The Enigma of Arrival is a 1987 autobiographical novel by V. S. Naipaul. This book takes place mostly in the English countryside. Naipaul won the Nobel Prize in Literature in 2001. I have read a couple of his other novels and enjoy his writing. I feel surrounded by the world he creates, as if I'm a part of it. You can read an excerpt of this book at the Nobel Prize site.
from the back of the book:
The story of a writer's singular journey -from one place to another, from the British colony of Trinidad to the ancient countryside of England, and from one state of mind to another- this is perhaps Naipaul's most autobiographical work. Yet it is also woven through with remarkable invention to make it a rich and complex novel.favorite quotes:
How quickly his time had passed! How quickly a man's time passed! So quickly, in fact, that it was possible within a normal span to witness, to comprehend, two or three active life cycles in succession.....
In that unlikely setting, in the ancient heart of England, a place where I was truly an alien, I found I was given a second chance, a new life, richer and fuller than any I had had elsewhere. And in that place, where at the beginning I had looked only for remoteness and a place to hide, I did some of my best work. I traveled, I wrote, I ventured out, brought back experiences to my cottage, and wrote. The years passed. I healed. The life around me changed. I changed.The book's title comes from this painting by Giorgio de Chirico:
The Guardian calls it "a sad pastoral" and closes with this: "There is one word I can find nowhere in the text of The Enigma of Arrival. That word is 'love', and a life without love, or one in which love has been buried so deep that it can't come out, is very much what this book is about and what makes it so very, very sad." The New York Times has a qualified positive review.

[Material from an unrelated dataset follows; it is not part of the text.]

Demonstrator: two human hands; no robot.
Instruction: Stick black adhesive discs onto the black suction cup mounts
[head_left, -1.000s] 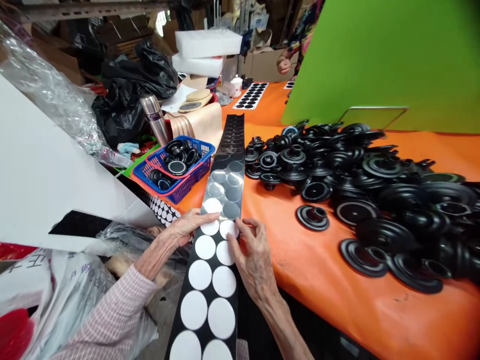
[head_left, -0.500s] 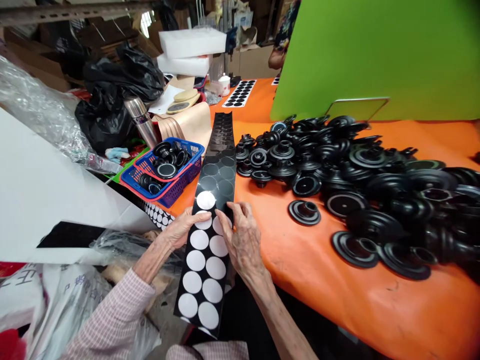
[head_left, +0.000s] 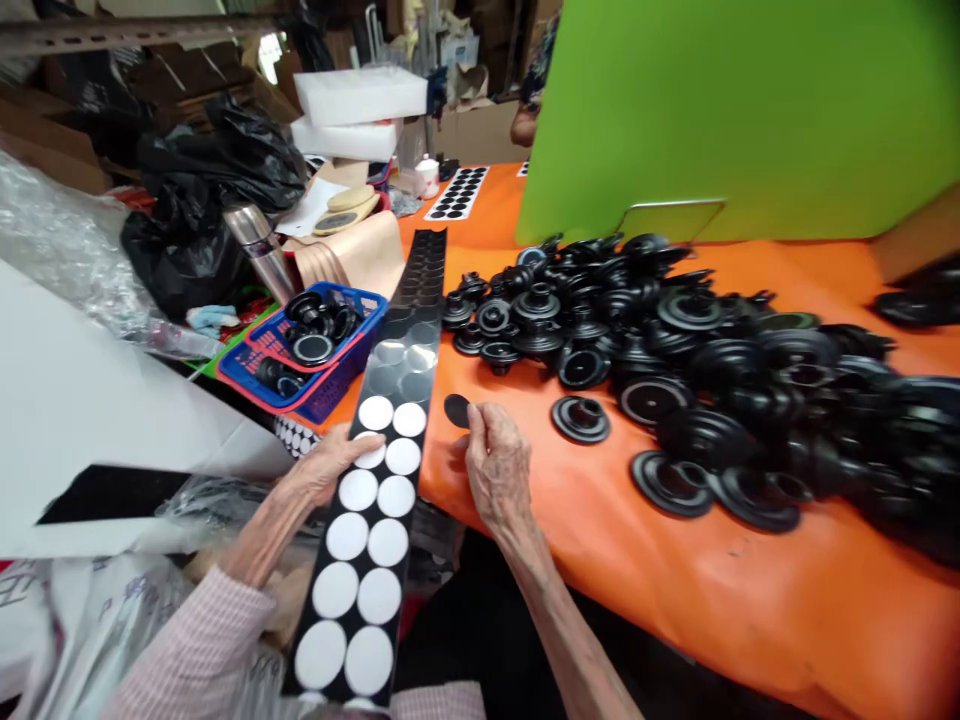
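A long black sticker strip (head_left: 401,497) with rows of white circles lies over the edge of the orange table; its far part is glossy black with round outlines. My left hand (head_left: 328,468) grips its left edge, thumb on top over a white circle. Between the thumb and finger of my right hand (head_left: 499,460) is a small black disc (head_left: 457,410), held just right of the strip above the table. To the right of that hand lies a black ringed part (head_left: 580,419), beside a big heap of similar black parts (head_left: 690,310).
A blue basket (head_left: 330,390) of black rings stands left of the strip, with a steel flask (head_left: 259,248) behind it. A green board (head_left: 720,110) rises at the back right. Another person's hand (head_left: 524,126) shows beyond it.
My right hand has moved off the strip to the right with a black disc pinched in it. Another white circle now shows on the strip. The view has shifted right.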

The London Review of Books says, "Naipaul’s ample unfolding book is of great beauty, delicacy and courage." The Telegraph calls Naipaul "an English prose stylist of the old school."
Kirkus Reviews calls it "unique among literary memoirs" and says,
Dense, often slow, it's a book of enormous subtle accretion but also of stripping away of self-pretense. It also offers a different, deeper sense of Naipaul's sensibility than has been seen: plugged as it is into cycles of ruin that are poetic, viscerally sad, yet ultimately beautiful, Naipaul's precious discomfort--that of the dis-cultured--has never seemed more palpable and moving.